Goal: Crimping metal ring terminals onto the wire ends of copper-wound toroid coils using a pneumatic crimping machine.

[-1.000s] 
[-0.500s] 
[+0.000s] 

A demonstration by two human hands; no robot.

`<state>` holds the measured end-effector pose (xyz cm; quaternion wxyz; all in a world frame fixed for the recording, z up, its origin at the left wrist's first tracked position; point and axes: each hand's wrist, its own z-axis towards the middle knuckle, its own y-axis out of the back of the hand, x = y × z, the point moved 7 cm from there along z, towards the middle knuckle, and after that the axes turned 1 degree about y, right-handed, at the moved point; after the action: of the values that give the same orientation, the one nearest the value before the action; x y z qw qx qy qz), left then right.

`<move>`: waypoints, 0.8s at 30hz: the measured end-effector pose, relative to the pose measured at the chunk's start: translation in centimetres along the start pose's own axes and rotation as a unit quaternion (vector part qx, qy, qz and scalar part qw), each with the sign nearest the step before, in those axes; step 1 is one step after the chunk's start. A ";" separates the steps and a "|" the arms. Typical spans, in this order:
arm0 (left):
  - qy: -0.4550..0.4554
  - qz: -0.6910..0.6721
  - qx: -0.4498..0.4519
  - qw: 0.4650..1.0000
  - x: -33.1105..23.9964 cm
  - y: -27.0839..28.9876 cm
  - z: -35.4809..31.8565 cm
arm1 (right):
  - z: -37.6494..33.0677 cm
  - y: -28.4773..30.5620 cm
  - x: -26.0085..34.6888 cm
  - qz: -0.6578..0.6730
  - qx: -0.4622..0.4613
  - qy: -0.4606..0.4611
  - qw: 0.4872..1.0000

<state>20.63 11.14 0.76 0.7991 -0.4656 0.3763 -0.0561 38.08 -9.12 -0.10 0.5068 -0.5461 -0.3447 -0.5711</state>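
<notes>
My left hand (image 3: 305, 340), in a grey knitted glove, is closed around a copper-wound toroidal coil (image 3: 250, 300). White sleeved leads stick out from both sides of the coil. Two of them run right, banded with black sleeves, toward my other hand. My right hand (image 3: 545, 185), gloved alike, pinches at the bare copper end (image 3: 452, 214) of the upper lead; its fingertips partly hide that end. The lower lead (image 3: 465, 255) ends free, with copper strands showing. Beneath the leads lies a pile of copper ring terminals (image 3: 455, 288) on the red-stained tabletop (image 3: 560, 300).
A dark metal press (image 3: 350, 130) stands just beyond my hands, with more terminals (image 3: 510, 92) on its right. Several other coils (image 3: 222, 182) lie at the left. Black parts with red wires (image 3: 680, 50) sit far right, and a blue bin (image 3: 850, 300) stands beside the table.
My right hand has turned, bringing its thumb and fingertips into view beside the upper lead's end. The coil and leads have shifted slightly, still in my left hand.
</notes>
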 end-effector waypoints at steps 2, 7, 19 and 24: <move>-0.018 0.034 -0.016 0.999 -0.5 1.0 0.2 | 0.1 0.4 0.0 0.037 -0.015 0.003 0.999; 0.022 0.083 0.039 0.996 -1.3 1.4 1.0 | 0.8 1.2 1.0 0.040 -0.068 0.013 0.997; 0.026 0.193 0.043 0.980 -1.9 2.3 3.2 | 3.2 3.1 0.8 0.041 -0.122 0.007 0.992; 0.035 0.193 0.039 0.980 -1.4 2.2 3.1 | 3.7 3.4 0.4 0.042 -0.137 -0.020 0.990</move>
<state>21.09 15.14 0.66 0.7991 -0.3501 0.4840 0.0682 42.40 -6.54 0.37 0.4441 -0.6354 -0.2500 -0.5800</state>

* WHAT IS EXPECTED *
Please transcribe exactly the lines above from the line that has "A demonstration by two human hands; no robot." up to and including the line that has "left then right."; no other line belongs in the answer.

* WRITTEN RESPONSE *
A demonstration by two human hands; no robot.

`<state>` holds the measured end-effector pose (xyz cm; quaternion wxyz; all in a world frame fixed for the recording, z up, its origin at the left wrist's first tracked position; point and axes: each hand's wrist, its own z-axis towards the middle knuckle, its own y-axis out of the back of the hand, x = y × z, the point moved 7 cm from there along z, towards the middle knuckle, and after that the axes turned 1 degree about y, right-handed, at the moved point; after the action: of the values that give the same orientation, the one nearest the value before the action; x y z qw qx qy qz), left then right.

No more output will be added to the exercise.